■ **Task prompt**
Going down the listing below, print exactly each line from the one with "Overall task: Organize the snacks" up to and including the one with "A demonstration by", and skip the rest.

■ **Raw data**

- - - -

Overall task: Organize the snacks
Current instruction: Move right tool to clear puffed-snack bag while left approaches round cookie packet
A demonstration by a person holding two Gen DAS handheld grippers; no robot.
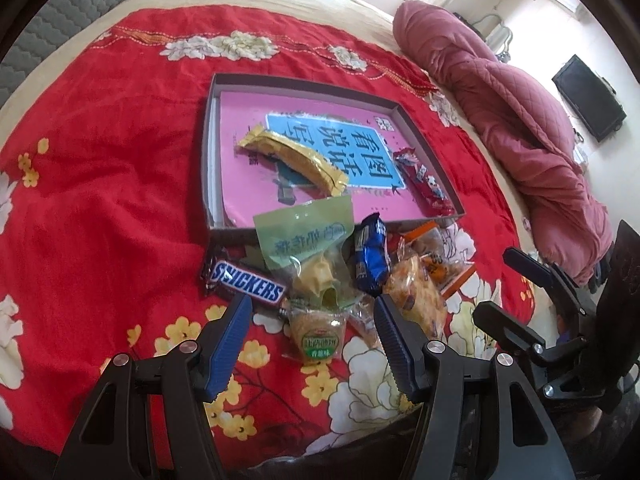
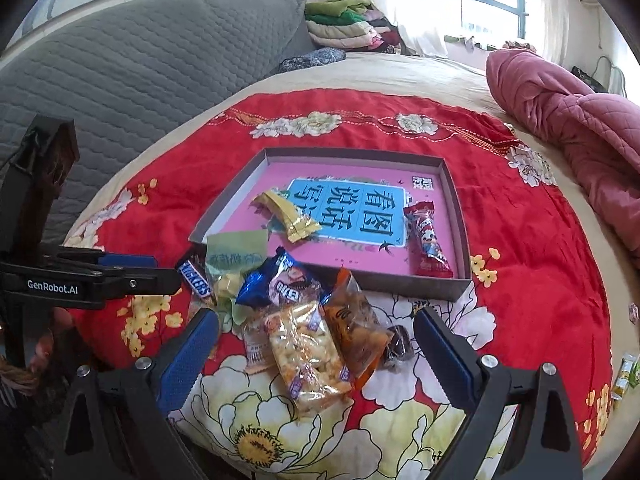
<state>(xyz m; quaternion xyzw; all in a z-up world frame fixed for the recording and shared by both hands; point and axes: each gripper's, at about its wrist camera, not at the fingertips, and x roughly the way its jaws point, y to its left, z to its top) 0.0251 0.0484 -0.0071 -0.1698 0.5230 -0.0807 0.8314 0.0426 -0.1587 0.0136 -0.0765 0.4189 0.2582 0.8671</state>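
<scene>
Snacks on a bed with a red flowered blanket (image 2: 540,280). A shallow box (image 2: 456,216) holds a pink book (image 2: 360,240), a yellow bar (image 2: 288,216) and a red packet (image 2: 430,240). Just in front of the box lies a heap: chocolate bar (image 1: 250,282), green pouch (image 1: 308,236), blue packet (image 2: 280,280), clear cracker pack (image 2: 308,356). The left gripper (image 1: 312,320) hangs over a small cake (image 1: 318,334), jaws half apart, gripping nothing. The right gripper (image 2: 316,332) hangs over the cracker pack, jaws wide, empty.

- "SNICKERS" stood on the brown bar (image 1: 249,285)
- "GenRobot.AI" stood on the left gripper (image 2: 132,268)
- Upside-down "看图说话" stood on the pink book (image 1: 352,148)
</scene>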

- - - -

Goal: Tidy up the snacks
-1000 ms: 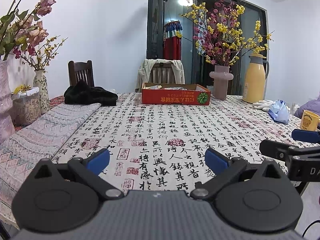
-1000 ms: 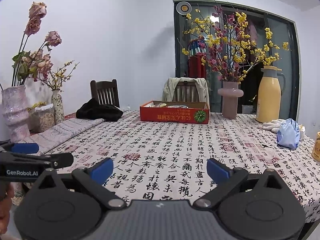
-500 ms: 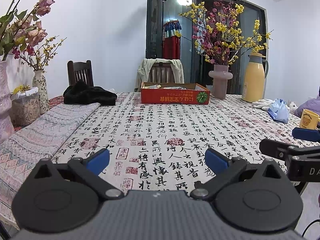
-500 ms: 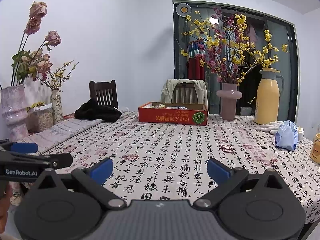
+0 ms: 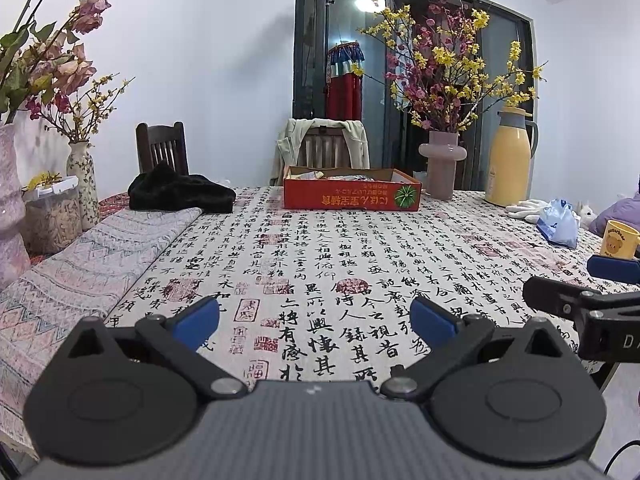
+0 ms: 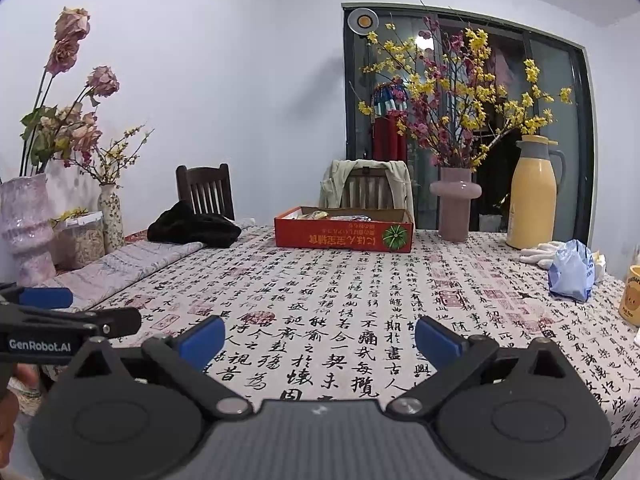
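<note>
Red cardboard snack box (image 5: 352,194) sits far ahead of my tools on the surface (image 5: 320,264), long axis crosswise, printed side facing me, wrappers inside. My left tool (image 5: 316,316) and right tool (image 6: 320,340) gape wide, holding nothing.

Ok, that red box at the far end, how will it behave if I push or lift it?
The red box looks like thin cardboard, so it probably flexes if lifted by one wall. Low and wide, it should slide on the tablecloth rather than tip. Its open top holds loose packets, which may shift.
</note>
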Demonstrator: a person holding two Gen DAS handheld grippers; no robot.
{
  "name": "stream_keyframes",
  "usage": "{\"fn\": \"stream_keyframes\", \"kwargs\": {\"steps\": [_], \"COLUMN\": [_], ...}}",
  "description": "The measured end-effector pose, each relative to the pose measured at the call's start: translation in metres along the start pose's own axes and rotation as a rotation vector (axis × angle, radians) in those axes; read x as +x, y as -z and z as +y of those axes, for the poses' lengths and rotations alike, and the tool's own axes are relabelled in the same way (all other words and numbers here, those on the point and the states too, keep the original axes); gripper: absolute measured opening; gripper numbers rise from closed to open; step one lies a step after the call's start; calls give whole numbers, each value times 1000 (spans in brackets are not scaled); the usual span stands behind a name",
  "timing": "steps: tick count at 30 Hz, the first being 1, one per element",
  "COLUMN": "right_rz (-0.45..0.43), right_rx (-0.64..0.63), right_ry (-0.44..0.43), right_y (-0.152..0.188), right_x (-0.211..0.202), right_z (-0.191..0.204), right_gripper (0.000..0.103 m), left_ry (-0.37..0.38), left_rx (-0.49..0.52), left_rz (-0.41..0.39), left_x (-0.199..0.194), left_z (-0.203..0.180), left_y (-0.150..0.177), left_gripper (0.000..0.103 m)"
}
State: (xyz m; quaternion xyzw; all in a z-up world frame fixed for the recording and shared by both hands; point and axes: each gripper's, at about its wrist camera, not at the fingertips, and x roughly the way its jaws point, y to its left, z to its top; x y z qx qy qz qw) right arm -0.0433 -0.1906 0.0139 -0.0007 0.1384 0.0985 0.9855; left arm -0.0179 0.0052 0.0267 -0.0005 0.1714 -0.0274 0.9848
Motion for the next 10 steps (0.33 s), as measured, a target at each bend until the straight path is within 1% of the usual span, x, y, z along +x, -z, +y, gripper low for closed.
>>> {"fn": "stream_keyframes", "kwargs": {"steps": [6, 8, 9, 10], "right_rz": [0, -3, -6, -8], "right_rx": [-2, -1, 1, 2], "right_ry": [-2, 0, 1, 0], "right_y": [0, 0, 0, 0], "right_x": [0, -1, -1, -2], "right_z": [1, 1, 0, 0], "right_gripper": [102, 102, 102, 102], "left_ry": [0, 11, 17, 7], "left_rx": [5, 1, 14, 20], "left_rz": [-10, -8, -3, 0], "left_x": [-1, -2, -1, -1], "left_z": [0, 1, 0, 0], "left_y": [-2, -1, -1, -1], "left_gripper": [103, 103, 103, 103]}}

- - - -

■ **Solved exercise**
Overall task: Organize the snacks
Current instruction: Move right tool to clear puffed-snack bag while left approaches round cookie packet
A demonstration by a person holding two Gen DAS handheld grippers; no robot.

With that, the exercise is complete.